#### Aim of the task:
Starting at the top of the listing below, copy each line exactly, stopping after the line that contains "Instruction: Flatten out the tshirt".

#### Provided data:
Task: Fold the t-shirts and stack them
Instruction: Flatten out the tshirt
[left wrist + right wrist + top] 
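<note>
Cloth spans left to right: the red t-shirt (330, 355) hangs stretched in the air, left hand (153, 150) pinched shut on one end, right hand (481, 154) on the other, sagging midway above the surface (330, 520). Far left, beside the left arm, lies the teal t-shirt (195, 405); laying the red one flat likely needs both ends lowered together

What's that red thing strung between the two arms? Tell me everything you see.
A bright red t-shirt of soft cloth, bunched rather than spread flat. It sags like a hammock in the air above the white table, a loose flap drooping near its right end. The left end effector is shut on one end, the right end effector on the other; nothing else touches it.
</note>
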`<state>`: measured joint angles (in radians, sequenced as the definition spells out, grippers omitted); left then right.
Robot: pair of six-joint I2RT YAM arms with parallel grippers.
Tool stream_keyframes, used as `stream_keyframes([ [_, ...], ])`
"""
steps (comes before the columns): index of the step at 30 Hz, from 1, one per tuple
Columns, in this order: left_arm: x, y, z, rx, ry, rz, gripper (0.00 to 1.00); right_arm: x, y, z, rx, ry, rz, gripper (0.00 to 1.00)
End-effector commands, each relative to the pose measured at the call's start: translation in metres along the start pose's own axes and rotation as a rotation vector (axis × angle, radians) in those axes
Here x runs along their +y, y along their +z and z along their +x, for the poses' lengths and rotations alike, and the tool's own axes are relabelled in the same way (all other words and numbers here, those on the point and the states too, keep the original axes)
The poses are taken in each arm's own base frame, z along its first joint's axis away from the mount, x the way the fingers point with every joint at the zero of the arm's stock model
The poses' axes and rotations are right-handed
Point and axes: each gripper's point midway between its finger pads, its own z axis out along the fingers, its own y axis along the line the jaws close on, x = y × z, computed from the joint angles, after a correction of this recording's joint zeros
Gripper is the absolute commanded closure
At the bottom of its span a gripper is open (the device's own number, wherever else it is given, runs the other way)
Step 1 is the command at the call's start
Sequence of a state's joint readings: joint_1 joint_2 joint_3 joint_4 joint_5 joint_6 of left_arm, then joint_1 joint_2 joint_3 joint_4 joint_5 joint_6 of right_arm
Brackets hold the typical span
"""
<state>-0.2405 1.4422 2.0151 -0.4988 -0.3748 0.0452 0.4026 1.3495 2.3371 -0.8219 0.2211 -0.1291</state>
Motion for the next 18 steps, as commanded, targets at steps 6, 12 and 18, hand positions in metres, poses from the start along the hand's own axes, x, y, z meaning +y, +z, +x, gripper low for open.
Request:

#### Result for this exercise:
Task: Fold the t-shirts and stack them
Instruction: Flatten out the tshirt

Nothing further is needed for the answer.